__Aim of the task__: What lines in the material hold the string "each"? Return every one of them.

__Supplied data__:

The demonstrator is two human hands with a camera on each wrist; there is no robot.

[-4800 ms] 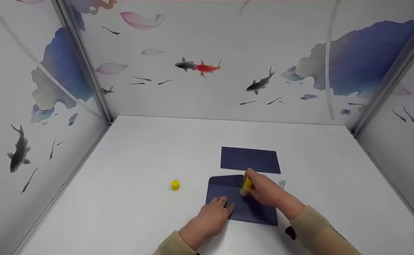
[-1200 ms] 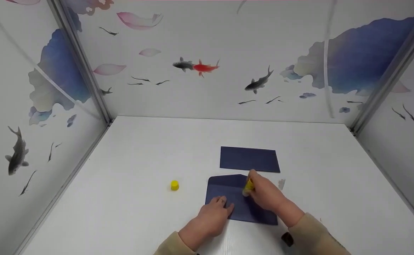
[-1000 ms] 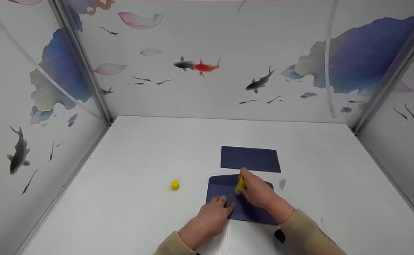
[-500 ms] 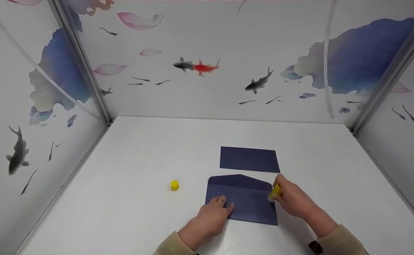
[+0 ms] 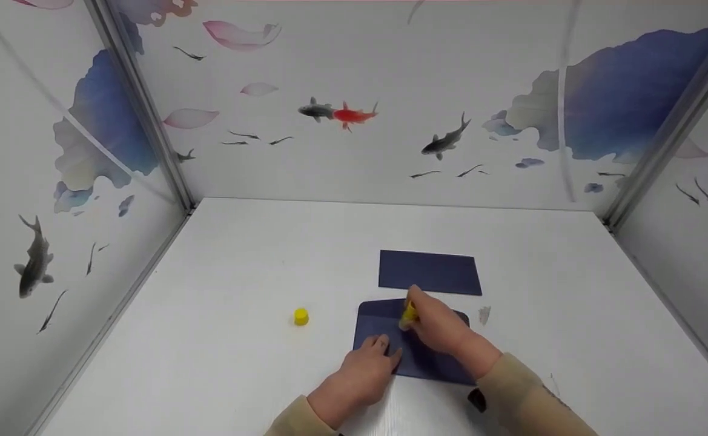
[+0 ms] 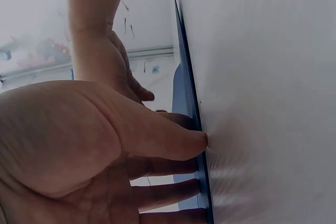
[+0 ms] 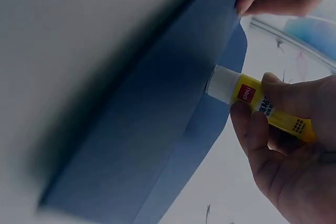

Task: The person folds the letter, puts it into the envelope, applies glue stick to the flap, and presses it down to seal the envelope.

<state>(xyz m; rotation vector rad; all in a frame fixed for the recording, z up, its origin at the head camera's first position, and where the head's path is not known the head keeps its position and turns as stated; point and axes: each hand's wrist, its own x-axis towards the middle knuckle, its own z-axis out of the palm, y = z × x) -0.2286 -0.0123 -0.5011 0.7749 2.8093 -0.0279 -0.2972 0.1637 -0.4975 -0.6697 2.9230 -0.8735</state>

__Answer box__:
The demonstrator is two human hands with a camera on each wrist; there is no robot.
<state>(xyz m; rotation vector rad; all in a frame fixed for the recording, z up, its origin at the head camera's first position, and where the head's path is not known the head keeps its position and turns as stated; point and axes: each hand's wrist, its own x-axis towards the middle knuckle, its own z-axis out of the palm, y = z × x) -0.2286 -0.0123 -0.5011 0.7749 2.8093 -0.0279 -0.2972 0.1637 -0.4975 -0.6697 2.9230 -0.8735</state>

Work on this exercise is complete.